The health check for a node can also be configured to periodically query a URL with the NODE_STATUS_POLL_URL detection type. The URL can optionally contain expansion parameters. Expansion parameters are strings enclosed in {} that will be substituted with the node specific value by Senlin prior to querying the URL. The only valid expansion parameter at this point is {nodename}. This expansion parameter will be replaced with the name of the Senlin node. Below is a sample configuration:

type: senlin.policy.health
version: 1.1
properties:
  detection:
    interval: 120
    detection_modes:
      - type: NODE_STATUS_POLL_URL
        options:
            poll_url: "http://{nodename}/healthstatus"
            poll_url_healthy_response: "passing"
            poll_url_conn_error_as_unhealty: true
            poll_url_retry_limit: 3
            poll_url_retry_interval: 2
  ...

Note

{nodename} can be used to query a URL implemented by an application running on each node. This requires that the OpenStack cloud is setup to automatically register the name of new server instances with the DNS service. In the future support for a new expansion parameter for node IP addresses may be added.

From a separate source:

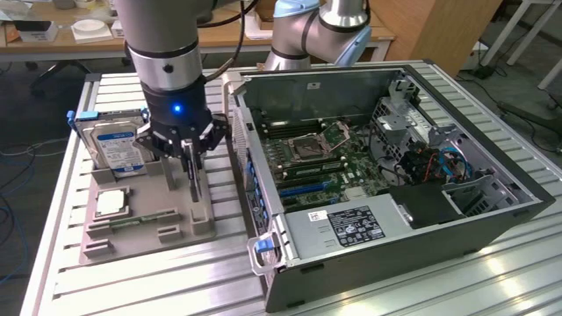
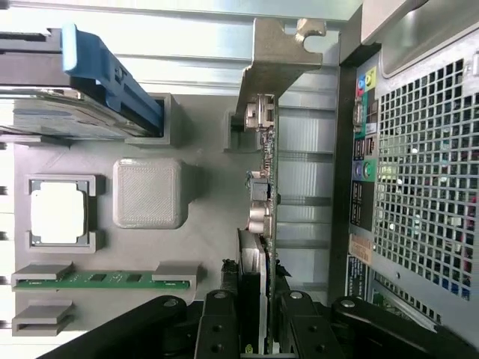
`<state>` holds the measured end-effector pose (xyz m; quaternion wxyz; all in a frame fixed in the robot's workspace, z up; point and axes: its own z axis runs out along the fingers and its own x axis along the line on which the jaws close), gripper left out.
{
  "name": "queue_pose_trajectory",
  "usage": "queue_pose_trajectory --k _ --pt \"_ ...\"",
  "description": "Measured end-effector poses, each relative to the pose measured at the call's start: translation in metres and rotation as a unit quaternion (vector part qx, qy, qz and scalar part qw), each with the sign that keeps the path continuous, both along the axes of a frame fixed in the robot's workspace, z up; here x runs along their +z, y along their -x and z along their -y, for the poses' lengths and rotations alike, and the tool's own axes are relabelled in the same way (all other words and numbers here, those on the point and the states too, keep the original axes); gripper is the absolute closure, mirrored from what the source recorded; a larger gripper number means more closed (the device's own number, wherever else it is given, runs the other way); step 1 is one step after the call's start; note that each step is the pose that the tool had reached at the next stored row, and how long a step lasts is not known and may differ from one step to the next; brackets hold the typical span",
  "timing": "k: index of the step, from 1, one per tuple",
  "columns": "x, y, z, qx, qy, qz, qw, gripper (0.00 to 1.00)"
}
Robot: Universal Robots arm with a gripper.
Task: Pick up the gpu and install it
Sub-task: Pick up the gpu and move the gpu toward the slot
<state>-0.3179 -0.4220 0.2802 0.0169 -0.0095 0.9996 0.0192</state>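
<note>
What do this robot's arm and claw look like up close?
The arm is a smooth silver-grey tube with rounded joints capped in light blue. A black cable loops beside it. Its black wrist section carries a small glowing blue light. The gripper is black, built of hinged bars with round bolts, ending in two slim fingers.

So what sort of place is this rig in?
Probably a lab workbench for PC assembly: an open computer case on a slatted metal table, a grey parts fixture beside it, wooden desks behind.
</note>
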Motion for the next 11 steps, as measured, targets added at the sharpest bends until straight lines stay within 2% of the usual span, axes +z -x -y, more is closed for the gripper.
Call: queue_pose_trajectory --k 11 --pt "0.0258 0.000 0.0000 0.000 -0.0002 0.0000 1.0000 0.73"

Once such a policy object is attached to a cluster, Senlin registers the cluster to the health manager engine for failure detection, i.e., node health checking. A thread is created to periodically make a GET request on the specified URL. poll_url_conn_error_as_unheathy specifies the behavior if the URL is unreachable. A node is considered healthy if the response to the GET request includes the string specified by poll_url_healthy_response. If it does not, Senlin will retry the URL health check for the number of times specified by poll_url_retry_limit while waiting the number of seconds in poll_url_retry_interval between each retry. If the URL response still does not contain the expected string after the retries, the node is considered healthy.

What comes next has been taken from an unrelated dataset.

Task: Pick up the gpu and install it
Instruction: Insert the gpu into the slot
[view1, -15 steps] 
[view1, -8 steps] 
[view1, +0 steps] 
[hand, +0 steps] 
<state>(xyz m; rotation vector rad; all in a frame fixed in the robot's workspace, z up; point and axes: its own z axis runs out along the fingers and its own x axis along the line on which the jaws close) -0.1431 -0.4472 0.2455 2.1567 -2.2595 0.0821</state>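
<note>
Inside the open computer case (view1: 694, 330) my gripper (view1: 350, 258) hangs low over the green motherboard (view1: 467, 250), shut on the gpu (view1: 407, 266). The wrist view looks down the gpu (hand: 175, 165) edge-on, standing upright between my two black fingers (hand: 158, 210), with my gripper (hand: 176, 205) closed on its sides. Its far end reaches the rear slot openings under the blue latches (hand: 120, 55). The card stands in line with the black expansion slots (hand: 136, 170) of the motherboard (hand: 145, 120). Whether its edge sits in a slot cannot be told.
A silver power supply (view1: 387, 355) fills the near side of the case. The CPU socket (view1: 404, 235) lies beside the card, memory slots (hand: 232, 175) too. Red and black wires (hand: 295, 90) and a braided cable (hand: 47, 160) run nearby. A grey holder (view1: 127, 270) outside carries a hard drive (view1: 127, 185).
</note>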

Listening to Event Notifications¶

For some profile types (currently os.nova.server), the backend service may emit an event notification on the control plane message bus. These events are more economic ways for node failure detection, assuming that all kinds of status changes will be captured and reported by the backend service. Actually, we have verified that most lifecycle events related to a VM server are already captured and reported by Nova. For other profile types such as os.heat.stack, there also exists such a possibility although based on our knowledge Heat cannot detect all stack failures.

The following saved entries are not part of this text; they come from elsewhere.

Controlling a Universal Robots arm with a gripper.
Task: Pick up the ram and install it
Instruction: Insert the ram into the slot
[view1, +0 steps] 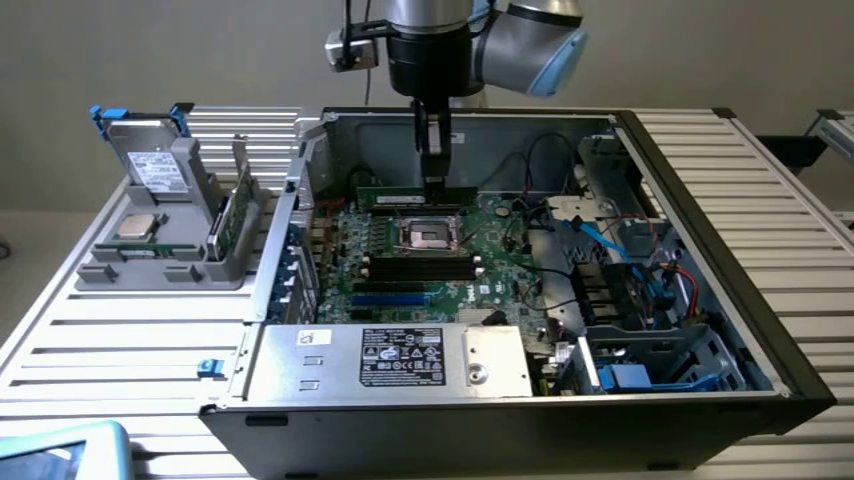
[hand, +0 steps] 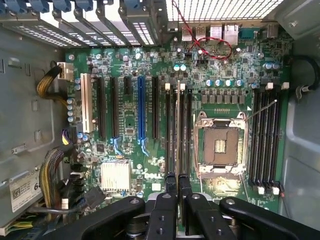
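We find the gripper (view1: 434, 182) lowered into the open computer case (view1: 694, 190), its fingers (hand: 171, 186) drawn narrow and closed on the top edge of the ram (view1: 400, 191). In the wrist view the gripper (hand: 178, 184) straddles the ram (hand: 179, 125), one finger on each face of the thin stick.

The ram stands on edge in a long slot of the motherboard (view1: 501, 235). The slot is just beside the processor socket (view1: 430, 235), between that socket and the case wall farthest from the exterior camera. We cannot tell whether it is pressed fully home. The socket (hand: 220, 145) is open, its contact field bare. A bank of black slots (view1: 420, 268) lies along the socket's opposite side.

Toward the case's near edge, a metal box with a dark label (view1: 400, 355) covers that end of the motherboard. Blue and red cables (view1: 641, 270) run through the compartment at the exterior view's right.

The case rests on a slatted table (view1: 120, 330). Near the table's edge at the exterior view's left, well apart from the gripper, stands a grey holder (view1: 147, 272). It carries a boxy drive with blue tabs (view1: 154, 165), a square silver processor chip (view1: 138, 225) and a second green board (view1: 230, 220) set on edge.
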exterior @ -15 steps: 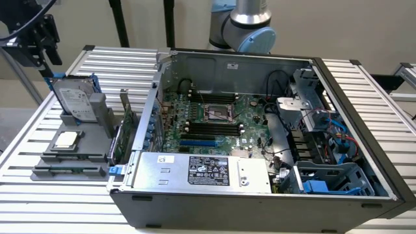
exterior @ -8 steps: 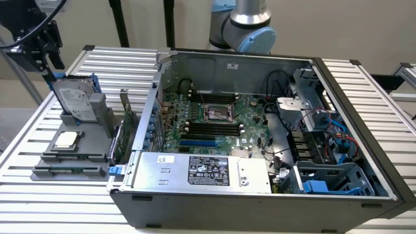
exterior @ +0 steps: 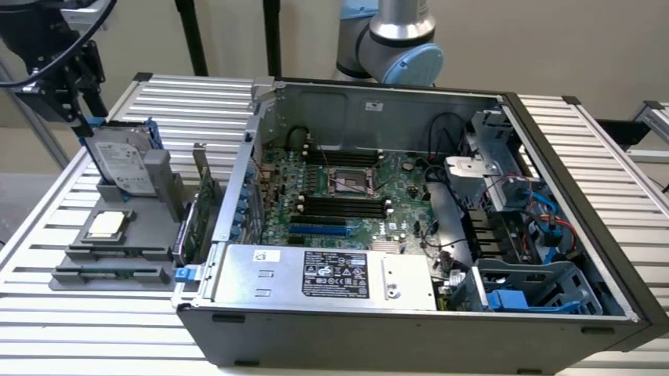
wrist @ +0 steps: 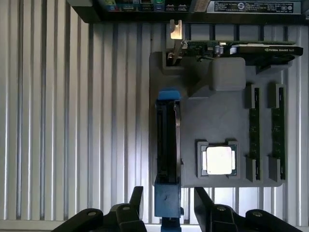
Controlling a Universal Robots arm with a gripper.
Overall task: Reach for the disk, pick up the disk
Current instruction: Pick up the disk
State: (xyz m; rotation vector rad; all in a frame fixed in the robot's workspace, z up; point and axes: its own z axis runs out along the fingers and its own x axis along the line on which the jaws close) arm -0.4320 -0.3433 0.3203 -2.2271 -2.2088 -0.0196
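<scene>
The disk [exterior: 118,160] stands on edge in a slot of a grey holder [exterior: 157,196] at the exterior view's left. It is silver-grey with a white label and blue rails. My gripper [exterior: 81,117] hangs just above its upper far corner. In the wrist view the disk [wrist: 167,140] is seen edge-on as a dark slab with blue ends. My gripper [wrist: 169,193] is open, one black finger [wrist: 136,198] on each side of the disk's near blue end, with a gap to the disk on both sides. Nothing is held.
The grey holder [wrist: 193,121] also carries a square silver-topped chip [wrist: 219,160], two memory sticks [wrist: 254,125] and a graphics card [wrist: 241,48]. An open computer case [exterior: 418,196] with a silver power-supply box [exterior: 324,274] stands beside it on the slatted metal table [exterior: 42,219].
</scene>
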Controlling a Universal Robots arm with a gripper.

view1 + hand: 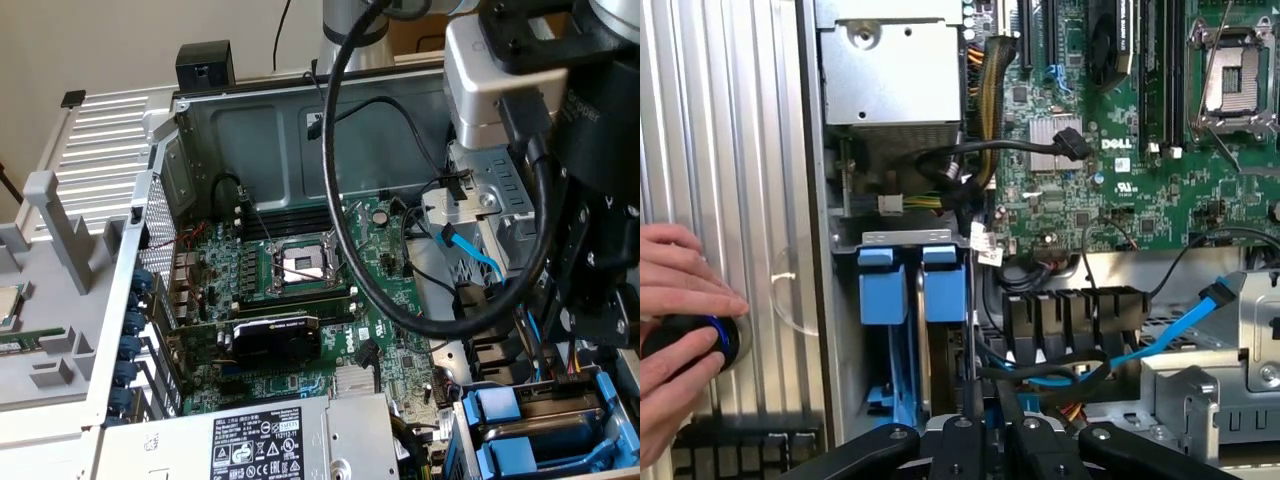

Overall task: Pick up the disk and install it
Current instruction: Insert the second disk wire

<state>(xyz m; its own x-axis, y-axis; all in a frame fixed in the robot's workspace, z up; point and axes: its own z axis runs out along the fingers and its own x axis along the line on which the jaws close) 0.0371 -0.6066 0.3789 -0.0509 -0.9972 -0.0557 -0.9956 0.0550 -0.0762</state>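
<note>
Disk (945,290): a flat drive in a bright blue plastic carrier, standing on edge in the drive bay (902,238) of an open computer case, with a second blue carrier (880,285) just beside it on the side away from the motherboard.

Reading across the exterior view from its left, a ribbed silver side panel (100,130) lies beside the case. In the wrist view a person's hands (680,300) rest on this panel, over a black knob with a blue ring (685,340). The green motherboard (300,280) with its bare processor socket (300,265) fills the middle of the case. The grey power supply (270,440) with its warning labels sits at the near edge. The drive bay occupies the exterior view's lower right, under the black arm and its looped cable (345,230).

The fingers (962,432) are drawn nearly together, with a narrow gap between them, and hang directly over the bay, nearest the disk. Whether they pinch the carrier's edge or anything else cannot be told.

Handling, as a judgement: the disk is probably stiff, dense for its size and sensitive to knocks. The metal faces are likely slippery. The blue carrier gives the safer hold, taken by its raised end or across its two long rails, so that the disk stays square to the slot.
</note>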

Event listening is a cheaper way for node failure detection when compared to the status polling approach described above. To instruct the health manager to listen to event notifications, users can attach their cluster(s) a health policy which looks like the following example:

type: senlin.policy.health
version: 1.1
properties:
  detection:
    type: LIFECYCLE_EVENTS

  ...

When such a policy is attached to a cluster, Senlin registers the cluster to the health manager engine for failure detection, i.e., node health checking. A listener thread is created to listen to events that indicate certain node has failed. For nova server nodes, the current implementation treats all of the following event types as indication of node failures:

compute.instance.pause.end: A server has been accidentally paused.
compute.instance.power_off.end: A server has been stopped accidentally.
compute.instance.rebuild.error: A server rebuild has failed.
compute.instance.shutdown.end: A server has been shut down for unknown reasons.
compute.instance.soft_delete.end: A server has been soft deleted.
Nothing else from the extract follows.